American glass artist, teacher and lecturer (born 1944)

Michael Taylor (born 1944) is an American studio glass artist, teacher and lecturer. His best known body of work is his geometric glass sculptures. He works the glass cold, shaping, polishing and laminating translucent colored and clear blocks of glass together using epoxy resin.

==Early life and education==
Michael Estes Taylor was born in Lewisburg, Tennessee and began to draw at age 12. At age 18 he entered Middle Tennessee University in Murfreesboro where he was awarded a B.S. in art education. He entered graduate school in 1967 at East Tennessee University in Johnson City, where he received a summer scholarship to Penland School of Crafts. There he was first exposed to glass as an artist's medium. He returned to Penland in 1968 and, with the encouragement of glass artist Fritz Dreisbach, began to work with glass. Taylor graduated from East Tennessee University in 1969 with an M.A. in sculpture and ceramics. That summer he studied glass at the University of Utah under University of California-Berkeley instructor Marvin Lipofsky. In the fall Taylor returned to Tusculum College in Greenville, Tennessee, where he was working as a part-time art instructor, to take a full-time teaching position.

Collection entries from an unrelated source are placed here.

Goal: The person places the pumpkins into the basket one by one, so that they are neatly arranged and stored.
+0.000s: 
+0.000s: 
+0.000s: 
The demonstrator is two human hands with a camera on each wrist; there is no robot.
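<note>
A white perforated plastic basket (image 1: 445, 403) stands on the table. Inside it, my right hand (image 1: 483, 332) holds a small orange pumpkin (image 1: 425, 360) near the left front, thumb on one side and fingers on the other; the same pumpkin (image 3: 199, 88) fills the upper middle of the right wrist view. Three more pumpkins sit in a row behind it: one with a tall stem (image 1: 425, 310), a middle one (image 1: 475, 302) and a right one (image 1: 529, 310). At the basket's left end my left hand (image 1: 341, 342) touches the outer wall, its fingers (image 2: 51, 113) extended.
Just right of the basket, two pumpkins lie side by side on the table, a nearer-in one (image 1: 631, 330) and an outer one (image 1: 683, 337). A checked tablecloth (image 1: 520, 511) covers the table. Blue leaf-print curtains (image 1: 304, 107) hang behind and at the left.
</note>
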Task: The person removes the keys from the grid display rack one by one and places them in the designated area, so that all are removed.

In 1970 Taylor attended the Toledo Museum School's Glass Workshop, where he met a number of the artists involved in the Studio Glass Movement, including Dominick Labino, Harvey Littleton, Harvey Leafgreen, Jack Schmidt, Doug Johnson, Tom McGlauchlin and Henry Halem. Returning to Tusculum College, Taylor won a Louis Comfort Tiffany grant to work with Harvey Littleton at Littleton's studio in Verona, Wisconsin. In 1977, while serving as the chair of the art department at Peabody College, Taylor returned to graduate school at East Tennessee State University, where he was awarded an M.F.A. in sculpture.

==Teaching==
Taylor accepted his first teaching position in 1968 at Tusculum College, where he built a glass facility in 1971. He left Tusculum in 1972 for a job as an associate professor of art at Peabody College of Vanderbilt University. In addition to his duties at Peabody, Taylor lectured at Penland and taught during the summer at Haystack Mountain School of Crafts and Naples Mills School of Arts and Crafts in Naples, New York. He also found time to begin glass programs at the University of South Carolina in Columbia, Maryland Institute College of Art in Baltimore and Peters Valley Craft Center near Layton, New Jersey.

From 1979–80 Taylor was an associate professor of art at the College of Idaho. During this time he also lectured and presented workshops at California State University at Chico and the University of California campuses at Davis and San Luis Obispo. He taught at Kent State University in Ohio in the summer. In 1981 he was hired by the Rochester Institute of Technology to head its glass program, a position that he held for 19 years. In 1988 he took time out to teach at the Tokyo Glass Art Institute in Japan, and in 1991–1994 he served with the United States Department of Information Services as a specialist to the glass community in Monterrey, Mexico. In 1998 he lectured in Seoul, Korea at Namseoul University. In 2000 he retired from Rochester Institute of Technology. In 2005 he was awarded a professorship at Universidade Nova de Lisboa, Facauldade de Ciências e Tecnologia in Lisbon, Portugal.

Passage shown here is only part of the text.